Lecture, écriture et racisme : la loi ‘État-nation’ désormais au programme officiel d'Israël

24.01.2017 à Haifa : les étudiants palestiniens d’un lycée israélien protestent contre les démolitions de maison dans les villages arabes en Israël, malgré les tentatives d’intimidation et les menaces de l’Etat colonial (Photo Mati Milstein)
En août, le ministère de l'Éducation a annoncé que la loi, adoptée en 2018, codifiant la suprématie juive dans le pays, serait une matière obligatoire à partir de septembre.

Le ministre de l'Education, Rafi Peretz, a déclaré qu'il était important d'enseigner la loi « qui démontre notre droit historique en tant que peuple souverain et constitue une base légale pour l'État d'Israël en tant qu'État-nation du peuple juif ».

Mais des éducateurs, des psychologues et des parents d'étudiants palestiniens d’Israël ont décrié ces changements qui obligeront les enfants à apprendre qu'ils sont « moins qu'un citoyen juif » pour pouvoir aller à l'université.

L’enseignement en Israël est ségrégué et les élèves arabes et juifs étudient dans des écoles séparées aux niveaux primaire et secondaire, sous la tutelle du ministère de l'Éducation.

« Ils veulent enseigner à nos enfants que les juifs sont les propriétaires légitimes de cette terre et que nous sommes ici en tant qu'invités, qu'en tant qu'Arabes, ils n'ont pas le droit de vivre sur un pied d'égalité avec les juifs », a déclaré Jihad Abu Rayya, avocat et militant politique à Haïfa, dont les enfants devront étudier la loi.

« En tant qu'étudiants arabes, ils doivent apprendre cette information pour réussir leurs examens.
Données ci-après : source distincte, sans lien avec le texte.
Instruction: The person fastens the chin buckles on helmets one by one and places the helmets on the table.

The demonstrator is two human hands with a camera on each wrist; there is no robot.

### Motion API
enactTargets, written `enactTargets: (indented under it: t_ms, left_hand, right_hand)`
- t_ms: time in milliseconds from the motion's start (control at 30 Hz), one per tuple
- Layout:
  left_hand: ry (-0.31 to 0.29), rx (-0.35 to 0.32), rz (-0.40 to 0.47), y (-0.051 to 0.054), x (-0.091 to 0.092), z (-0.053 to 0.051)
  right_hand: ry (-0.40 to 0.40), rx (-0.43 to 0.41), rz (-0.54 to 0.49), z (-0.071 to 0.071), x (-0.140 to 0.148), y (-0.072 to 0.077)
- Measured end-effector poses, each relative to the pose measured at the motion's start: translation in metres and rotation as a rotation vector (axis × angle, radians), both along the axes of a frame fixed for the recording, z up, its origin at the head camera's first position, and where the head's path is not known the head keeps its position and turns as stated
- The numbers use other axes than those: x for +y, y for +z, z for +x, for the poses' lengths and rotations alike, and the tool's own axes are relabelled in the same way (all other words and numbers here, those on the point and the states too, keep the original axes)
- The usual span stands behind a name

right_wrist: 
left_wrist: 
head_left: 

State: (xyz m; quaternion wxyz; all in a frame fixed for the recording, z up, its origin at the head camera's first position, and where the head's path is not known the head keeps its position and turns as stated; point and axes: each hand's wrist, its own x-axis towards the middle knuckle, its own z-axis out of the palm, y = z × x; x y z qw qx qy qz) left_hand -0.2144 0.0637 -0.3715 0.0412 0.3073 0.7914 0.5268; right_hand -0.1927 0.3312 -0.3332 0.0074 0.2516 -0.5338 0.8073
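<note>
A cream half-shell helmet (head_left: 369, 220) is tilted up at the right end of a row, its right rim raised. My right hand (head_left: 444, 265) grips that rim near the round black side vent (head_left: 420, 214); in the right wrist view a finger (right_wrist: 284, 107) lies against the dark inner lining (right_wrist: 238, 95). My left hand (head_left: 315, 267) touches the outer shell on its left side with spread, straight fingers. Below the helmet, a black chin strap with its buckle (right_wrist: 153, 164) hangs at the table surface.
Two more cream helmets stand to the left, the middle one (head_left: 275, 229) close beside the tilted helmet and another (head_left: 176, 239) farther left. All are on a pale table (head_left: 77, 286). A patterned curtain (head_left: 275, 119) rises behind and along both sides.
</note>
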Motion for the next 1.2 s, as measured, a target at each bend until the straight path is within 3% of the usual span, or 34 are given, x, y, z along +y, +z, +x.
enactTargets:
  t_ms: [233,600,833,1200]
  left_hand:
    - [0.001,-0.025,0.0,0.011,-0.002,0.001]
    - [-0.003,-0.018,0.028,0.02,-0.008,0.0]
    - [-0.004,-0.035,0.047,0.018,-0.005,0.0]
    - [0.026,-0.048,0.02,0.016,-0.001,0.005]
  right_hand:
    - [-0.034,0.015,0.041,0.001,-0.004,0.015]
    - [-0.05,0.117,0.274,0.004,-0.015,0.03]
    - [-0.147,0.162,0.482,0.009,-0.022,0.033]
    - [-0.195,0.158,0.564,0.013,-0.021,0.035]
Imaginez à quel point c'est humiliant ? C’est ce qu’ils cherchent à faire avec cette loi : nous humilier. »

Effacement de l'identité

Israël a adopté la loi sur l’État-nation en juillet 2018. Elle consacre constitutionnellement la suprématie juive en déclarant que « l'exercice du droit à l'autodétermination nationale dans l'État d'Israël est réservée au peuple juif ».

Elle affirme également que l'État « considère la colonie juive comme une valeur nationale et travaillera à encourager et à promouvoir son établissement et son développement ».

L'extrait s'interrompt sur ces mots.